在 2022/5/7 9:55, Yanjun Zhu 写道:
在 2022/5/7 9:29, Jason Gunthorpe 写道:
On Sat, May 07, 2022 at 08:29:31AM +0800, Yanjun Zhu wrote:
If I try to run the SRP test 002 with the soft-RoCE driver, the
following appears:
[ 749.901966] ================================
[ 749.903638] WARNING: inconsistent lock state
[ 749.905376] 5.18.0-rc5-dbg+ #1 Not tainted
[ 749.907039] --------------------------------
[ 749.908699] inconsistent {SOFTIRQ-ON-W} -> {IN-SOFTIRQ-W} usage.
[ 749.910646] ksoftirqd/5/40 [HC0[0]:SC1[1]:HE0:SE0] takes:
[ 749.912499] ffff88818244d350 (&xa->xa_lock#14){+.?.}-{2:2}, at:
rxe_pool_get_index+0x73/0x170 [rdma_rxe]
[ 749.914691] {SOFTIRQ-ON-W} state was registered at:
[ 749.916648] __lock_acquire+0x45b/0xce0
[ 749.918599] lock_acquire+0x18a/0x450
[ 749.920480] _raw_spin_lock+0x34/0x50
[ 749.922580] __rxe_add_to_pool+0xcc/0x140 [rdma_rxe]
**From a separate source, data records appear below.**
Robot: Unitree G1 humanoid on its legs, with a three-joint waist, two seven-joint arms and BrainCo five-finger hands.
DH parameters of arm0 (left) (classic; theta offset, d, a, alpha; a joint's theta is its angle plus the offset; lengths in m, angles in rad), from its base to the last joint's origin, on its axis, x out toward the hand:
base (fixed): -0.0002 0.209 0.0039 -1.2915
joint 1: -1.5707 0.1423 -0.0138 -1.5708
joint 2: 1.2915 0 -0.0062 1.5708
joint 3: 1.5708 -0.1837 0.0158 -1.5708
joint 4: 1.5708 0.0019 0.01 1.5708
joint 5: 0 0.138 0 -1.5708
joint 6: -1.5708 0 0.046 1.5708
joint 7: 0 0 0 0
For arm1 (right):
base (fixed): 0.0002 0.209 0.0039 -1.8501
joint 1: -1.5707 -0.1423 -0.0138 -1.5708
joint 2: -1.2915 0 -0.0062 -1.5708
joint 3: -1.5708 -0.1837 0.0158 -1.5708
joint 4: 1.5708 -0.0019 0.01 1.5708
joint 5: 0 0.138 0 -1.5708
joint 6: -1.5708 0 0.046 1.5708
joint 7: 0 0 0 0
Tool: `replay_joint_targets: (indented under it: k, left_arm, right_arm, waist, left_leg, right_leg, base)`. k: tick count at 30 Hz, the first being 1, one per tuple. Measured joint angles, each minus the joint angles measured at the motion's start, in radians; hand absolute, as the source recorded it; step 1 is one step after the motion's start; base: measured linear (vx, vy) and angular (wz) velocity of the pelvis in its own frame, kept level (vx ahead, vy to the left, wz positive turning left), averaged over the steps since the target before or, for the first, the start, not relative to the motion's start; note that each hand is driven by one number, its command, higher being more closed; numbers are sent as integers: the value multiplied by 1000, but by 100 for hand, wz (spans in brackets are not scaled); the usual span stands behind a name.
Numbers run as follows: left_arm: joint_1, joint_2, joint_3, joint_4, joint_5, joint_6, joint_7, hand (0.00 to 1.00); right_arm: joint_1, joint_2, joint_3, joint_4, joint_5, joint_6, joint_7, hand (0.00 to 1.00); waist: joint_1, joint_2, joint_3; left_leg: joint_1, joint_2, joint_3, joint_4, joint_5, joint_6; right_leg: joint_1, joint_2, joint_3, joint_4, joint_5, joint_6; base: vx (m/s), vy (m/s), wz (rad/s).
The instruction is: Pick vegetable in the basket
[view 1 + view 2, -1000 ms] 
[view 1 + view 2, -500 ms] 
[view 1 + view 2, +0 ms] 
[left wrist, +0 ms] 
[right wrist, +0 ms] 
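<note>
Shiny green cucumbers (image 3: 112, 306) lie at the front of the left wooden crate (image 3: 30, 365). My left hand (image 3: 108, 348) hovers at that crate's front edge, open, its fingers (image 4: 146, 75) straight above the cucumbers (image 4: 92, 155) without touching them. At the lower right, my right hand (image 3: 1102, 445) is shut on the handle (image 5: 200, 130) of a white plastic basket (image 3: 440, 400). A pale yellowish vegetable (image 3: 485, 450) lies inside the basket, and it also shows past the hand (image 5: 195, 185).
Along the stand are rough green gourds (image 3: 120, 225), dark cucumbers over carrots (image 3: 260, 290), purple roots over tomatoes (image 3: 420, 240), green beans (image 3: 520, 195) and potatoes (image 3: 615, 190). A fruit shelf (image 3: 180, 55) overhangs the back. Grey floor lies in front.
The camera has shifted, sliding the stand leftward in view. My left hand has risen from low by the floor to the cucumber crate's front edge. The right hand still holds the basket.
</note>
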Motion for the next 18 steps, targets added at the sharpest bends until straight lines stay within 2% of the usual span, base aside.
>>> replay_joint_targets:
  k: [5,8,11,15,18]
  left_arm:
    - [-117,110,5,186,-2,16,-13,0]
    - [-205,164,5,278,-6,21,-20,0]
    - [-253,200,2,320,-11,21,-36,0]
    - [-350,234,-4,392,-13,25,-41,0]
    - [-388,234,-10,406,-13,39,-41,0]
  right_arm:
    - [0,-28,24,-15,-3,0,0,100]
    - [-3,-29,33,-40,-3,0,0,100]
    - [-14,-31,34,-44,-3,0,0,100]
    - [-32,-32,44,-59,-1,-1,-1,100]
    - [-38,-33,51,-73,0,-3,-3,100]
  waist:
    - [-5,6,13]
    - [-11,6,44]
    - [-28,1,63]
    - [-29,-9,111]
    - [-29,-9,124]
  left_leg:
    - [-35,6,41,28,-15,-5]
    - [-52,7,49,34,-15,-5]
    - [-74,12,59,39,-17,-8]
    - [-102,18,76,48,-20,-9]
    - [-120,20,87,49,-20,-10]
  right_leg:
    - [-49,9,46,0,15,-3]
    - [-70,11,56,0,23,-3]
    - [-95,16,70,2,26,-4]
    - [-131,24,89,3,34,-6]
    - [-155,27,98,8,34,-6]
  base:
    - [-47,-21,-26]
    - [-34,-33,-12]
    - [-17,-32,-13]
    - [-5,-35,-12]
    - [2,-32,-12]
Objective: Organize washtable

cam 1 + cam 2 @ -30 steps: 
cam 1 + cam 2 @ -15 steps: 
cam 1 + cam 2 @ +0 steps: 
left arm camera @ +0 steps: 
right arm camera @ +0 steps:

[ 749.924583] rxe_alloc_pd+0x2d/0x40 [rdma_rxe]
[ 749.926394] __ib_alloc_pd+0xa3/0x270 [ib_core]
[ 749.928579] ib_mad_port_open+0x44a/0x790 [ib_core]
[ 749.930640] ib_mad_init_device+0x8e/0x110 [ib_core]
[ 749.932495] add_client_context+0x26a/0x330 [ib_core]
[ 749.934302] enable_device_and_get+0x169/0x2b0 [ib_core]
[ 749.936217] ib_register_device+0x26f/0x330 [ib_core]
[ 749.938020] rxe_register_device+0x1b4/0x1d0 [rdma_rxe]
[ 749.939794] rxe_add+0x8c/0xc0 [rdma_rxe]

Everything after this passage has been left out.